Sunday, September 4, 2011

Learning to Let Go

Today I woke up with an unfamiliar agitation and discontent. I couldn't figure out why I had such a frustrated attitude when I had only been awake for 5 minutes. I went to church feeling somewhat pensive, and maybe even a little confused. I couldn't place the feeling I had or where it was coming from. I half-heartedly sang along to songs I didn't recognize, trying to pronounce words I didn't understand. This only fueled my frustration because singing is one of my absolute favorite ways to worship the Lord and I felt like I couldn't do that, as badly as I wanted to. The message began and I was bombarded by strange words and a lack of comprehension. I've gotten to a point in my Spanish comprehension where I can pick up pretty well on context, and typically understand the majority of a message. I'm not sure if it was a lack of effort on my part this morning, or a particularly difficult message to follow, but nothing seemed to connect. I ended up heading home after the sermon and skipping the discussion groups that followed the message. After pounding out some chords on the piano, I grabbed my guitar and sang as loudly as I could- taking advantage of a rarely empty house. I turned on some Jeremy Camp whose loud instrumentals seemed to match my mood, and began to journal- something not atypical to a heavy heart. I began to pray and think and dig into my heart and my thoughts. As I began to write, I noticed a pattern. I was unhappy with my circumstances. Tired from facing the constant struggle of teaching and trying to motivate seemingly impossible students, missing friends and family get togethers, and wishing I could be sitting under the worship and preaching of my church in Virginia, I selfishly rambled on about all the things I didn't have.

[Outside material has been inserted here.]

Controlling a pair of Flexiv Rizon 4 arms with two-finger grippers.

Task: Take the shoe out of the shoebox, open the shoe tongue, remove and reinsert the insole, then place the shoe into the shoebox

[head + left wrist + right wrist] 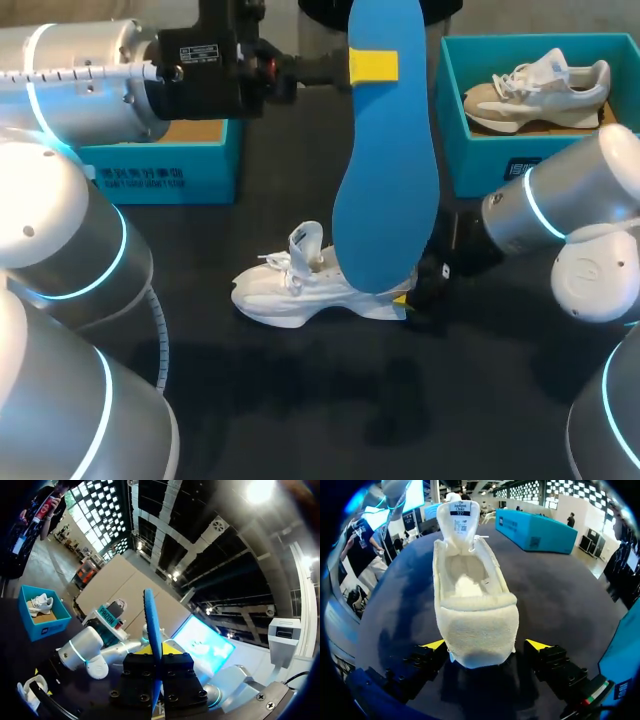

Rewinding to the night before, I went to a young adults Bible study at one of the local churches. We were challenged with Luke 9:57-62 and what it means to be a committed follower of Christ. He gave 6 characteristics of this type of commitment. It is passionate (going wherever, doing whatever God asks), serious (He is going to ask you things you cannot do by relying on your own strength, you will need His help), one of faith (how often do we ask God "Why?" "How long?" or "Who will go with me?" when He calls us to do something), a priority (Now. Not tomorrow, or whenever "this" happens. There's a world dying without Christ), permanent (look ahead, not to the things behind you; don't focus on the past), and purposeful (it's not about the things you can do, but what God can do through you). The men in this passage said, "Jesus! I will follow you anywhere, but first..." God requires everything. That's a hard lesson to simply digest. I realized I am going to have to rid my heart of this selfishness. The idea that if I just had a familiar friend, or my pastor, or a higher competency in Spanish that I could do it, and that I would be happy. Surrender includes sacrifice. These are things I gave up by following God's call on my life. The sooner I let go of my comforts and my "need" for anything/anyone besides Jesus himself, the better. My prayer is that God loosens my grip on the things I want to hold so tightly to for confidence and comfort. I'm realizing more than ever that being a disciple of Christ is not simply to be filled with the Spirit and involved in a handful of ministries, but moreover being willing to give up anything- and everything- if that's what is required. After all, was it not Christ who did exactly that for me first?